Budget Stove System: $51.45 – weight 4.6 oz / 128 g
This budget stove system includes BRS 3000T canister stove (9200 BTU) with a folding pot stand and a Toaks Light 650ml Titanium Pot with lid and folding handles that can hold a 110g fuel canister and stove ($36.95). At 4.6 ounces, it’s lighter weight and less than half the price of the Jetboil Stash.
Premium Stove System: $99.90 – weight 6.7 oz (190g)
This premium alternative includes a Soto Windmaster Stove (11,000 BTU) with a wind-resistant burner head, a pot stand, a pressure regulator, and a reliable built-in piezo igniter ($64.95, weight 3.1 oz) and a Toaks Titanium 750 ml cookpot ($34.95, weight 3.6 oz) with lid and folding handles that can fit a 110g fuel canister and the stove when packed. The Windmaster is a much better stove than the one included in the Jetboil Stash by leaps and bounds. The (8,200 BTU) MSR Pocket Rocket 2 ($49.95, weight 2.5 oz) would also be a good stove to use here. It’s also very high quality, comes with an attached folding pot stand, but lacks the piezo, regulator, and windproof burner head of the Windmaster.

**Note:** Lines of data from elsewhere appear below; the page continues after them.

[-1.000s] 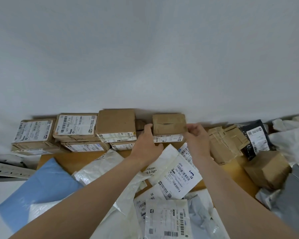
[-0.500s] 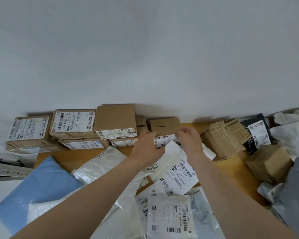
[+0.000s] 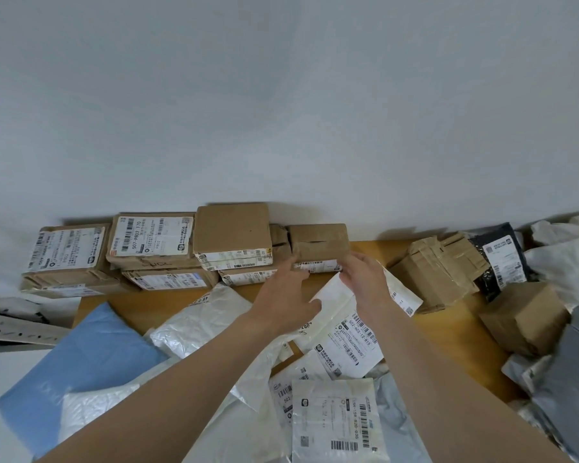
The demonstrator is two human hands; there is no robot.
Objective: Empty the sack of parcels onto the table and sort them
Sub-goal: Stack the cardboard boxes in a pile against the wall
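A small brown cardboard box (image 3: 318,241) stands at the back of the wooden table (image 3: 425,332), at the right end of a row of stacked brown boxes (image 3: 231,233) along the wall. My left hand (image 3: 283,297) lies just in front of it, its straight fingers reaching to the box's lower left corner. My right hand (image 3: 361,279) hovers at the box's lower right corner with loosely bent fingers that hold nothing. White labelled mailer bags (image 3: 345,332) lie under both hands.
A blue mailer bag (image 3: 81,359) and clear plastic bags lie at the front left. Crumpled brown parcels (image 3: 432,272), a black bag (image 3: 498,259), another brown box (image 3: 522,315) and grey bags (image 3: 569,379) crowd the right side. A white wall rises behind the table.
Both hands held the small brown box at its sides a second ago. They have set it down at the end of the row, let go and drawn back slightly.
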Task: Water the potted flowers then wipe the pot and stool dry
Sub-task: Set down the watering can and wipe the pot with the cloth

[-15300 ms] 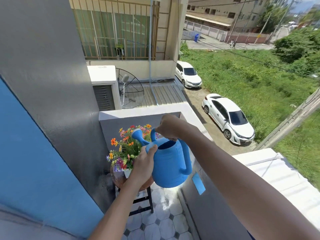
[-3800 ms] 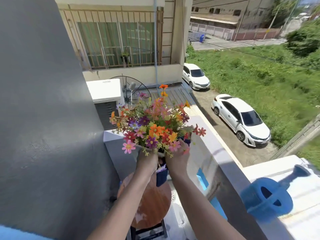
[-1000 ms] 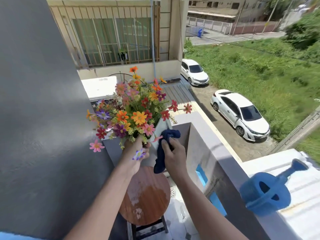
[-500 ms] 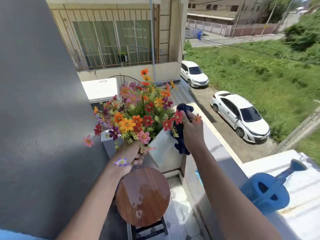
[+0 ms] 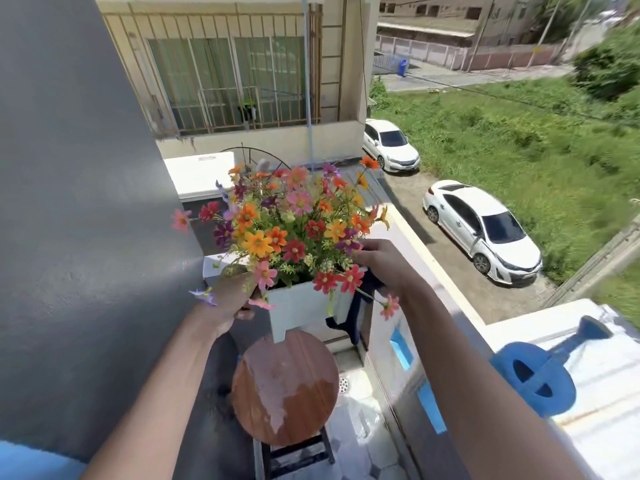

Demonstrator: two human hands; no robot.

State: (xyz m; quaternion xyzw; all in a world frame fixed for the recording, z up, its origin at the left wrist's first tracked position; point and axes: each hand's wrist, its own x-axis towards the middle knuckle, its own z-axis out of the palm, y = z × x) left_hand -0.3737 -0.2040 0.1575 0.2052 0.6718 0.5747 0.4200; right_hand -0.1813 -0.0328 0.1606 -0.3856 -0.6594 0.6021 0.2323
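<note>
Above the wet stool [image 5: 284, 386], the pot [image 5: 303, 306] has been levelled from its tilt, gripped by the left hand [image 5: 232, 299] and wiped with a cloth [image 5: 360, 306] pressed by the right hand [image 5: 381, 265].

A small upper-floor home balcony is showing here: a wet round wooden stool [image 5: 285, 386] is standing on patterned floor tiles [image 5: 360, 448] below the gripped white pot [image 5: 304, 306], a low parapet wall [image 5: 429, 341] is running beside it, and parked white cars [image 5: 481, 230] are sitting far beneath
</note>
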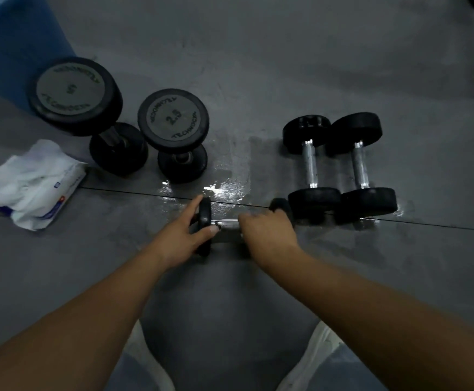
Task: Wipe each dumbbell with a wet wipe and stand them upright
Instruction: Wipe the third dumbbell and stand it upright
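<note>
so the floor (286, 66) here is smooth grey with a thin seam running across it, and there's a wet patch in the middle that glints. The small dumbbell (205, 218) lies on its side right on that seam, dead centre, with flat black disc heads and a short shiny metal handle (228, 222). The left hand (183, 234) is on its left head, forefinger hooked over the top of the disc and thumb pressed on the inner face by the handle, so it's holding that end. The right hand (268, 232) comes in palm down with the fingers curled round the handle, a bit blurred, and the right head pokes out just above the knuckles. Can't tell whether there's a wipe under that hand. Both forearms are bare and reach straight out from the bottom corners. On the left the 5 dumbbell (72, 91) and the 2.5 dumbbell (173, 118) stand upright side by side, chunky round black rubber heads with matte grey caps and raised lettering. On the right the third dumbbell (310, 165) and fourth dumbbell (358, 165) lie flat next to each other, heads touching, dull scuffed chrome handles. A crumpled white wipes pack (35, 184) with blue print sits far left, near a blue bin (12, 43).
</note>
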Available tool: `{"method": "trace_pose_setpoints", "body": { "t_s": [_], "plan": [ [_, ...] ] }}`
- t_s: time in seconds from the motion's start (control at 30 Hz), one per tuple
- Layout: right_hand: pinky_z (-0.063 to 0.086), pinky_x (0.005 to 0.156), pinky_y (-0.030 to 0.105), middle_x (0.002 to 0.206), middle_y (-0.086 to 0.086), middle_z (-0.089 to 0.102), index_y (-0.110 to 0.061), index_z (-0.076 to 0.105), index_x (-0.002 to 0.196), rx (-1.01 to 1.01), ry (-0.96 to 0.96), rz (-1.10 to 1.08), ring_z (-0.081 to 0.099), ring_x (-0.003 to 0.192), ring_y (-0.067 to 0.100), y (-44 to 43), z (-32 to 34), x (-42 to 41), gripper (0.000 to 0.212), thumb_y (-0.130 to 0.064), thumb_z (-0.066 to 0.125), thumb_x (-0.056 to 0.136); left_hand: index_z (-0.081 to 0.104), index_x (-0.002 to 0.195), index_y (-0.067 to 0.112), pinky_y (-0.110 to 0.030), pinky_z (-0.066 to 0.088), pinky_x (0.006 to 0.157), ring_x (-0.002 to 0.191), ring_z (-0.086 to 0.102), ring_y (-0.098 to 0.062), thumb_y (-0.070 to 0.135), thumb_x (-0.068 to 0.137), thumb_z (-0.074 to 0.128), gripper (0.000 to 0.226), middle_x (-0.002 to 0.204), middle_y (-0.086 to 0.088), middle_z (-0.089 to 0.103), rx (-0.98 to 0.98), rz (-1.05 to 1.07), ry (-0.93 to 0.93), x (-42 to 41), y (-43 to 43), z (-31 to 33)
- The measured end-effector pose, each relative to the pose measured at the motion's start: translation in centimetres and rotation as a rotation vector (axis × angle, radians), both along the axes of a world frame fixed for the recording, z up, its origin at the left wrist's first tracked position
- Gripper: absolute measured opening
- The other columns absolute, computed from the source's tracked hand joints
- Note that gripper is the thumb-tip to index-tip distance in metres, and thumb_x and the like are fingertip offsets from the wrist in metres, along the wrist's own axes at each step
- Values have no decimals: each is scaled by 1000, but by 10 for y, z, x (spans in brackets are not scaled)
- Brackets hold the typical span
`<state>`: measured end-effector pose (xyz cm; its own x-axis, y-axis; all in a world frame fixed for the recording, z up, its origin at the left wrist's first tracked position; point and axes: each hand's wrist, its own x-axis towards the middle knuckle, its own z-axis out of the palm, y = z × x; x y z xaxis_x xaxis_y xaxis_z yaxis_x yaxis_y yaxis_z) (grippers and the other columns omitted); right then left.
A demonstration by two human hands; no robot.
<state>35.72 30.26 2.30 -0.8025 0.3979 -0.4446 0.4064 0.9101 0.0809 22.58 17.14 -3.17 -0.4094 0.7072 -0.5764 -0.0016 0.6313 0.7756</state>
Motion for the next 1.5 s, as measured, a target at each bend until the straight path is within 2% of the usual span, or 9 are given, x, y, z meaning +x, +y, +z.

The Jetboil Stash is an all-in-one cook system designed for solo hikers that is best used in three-season weather to boil water for rehydrating backpacking meals and making hot drinks. While it is lighter weight than any of Jetboil’s other cook systems, it’s way overpriced when you compare it with other best of breed components, especially stoves. That said, we think it will appeal to new or occasional backpackers who want to buy a lightweight stove system from a trusted brand like Jetboil without having to do a lot of research.
If you want an all-in-one cook system from a single manufacturer, you’ll have a hard time getting one that’s lighter weight than the Jetboil Stash. That alone is noteworthy. But we think you’ll get a lot more value and flexibility by assembling your own cook system with components from other companies. We provide two examples, above.
Disclosure: The author purchased this product.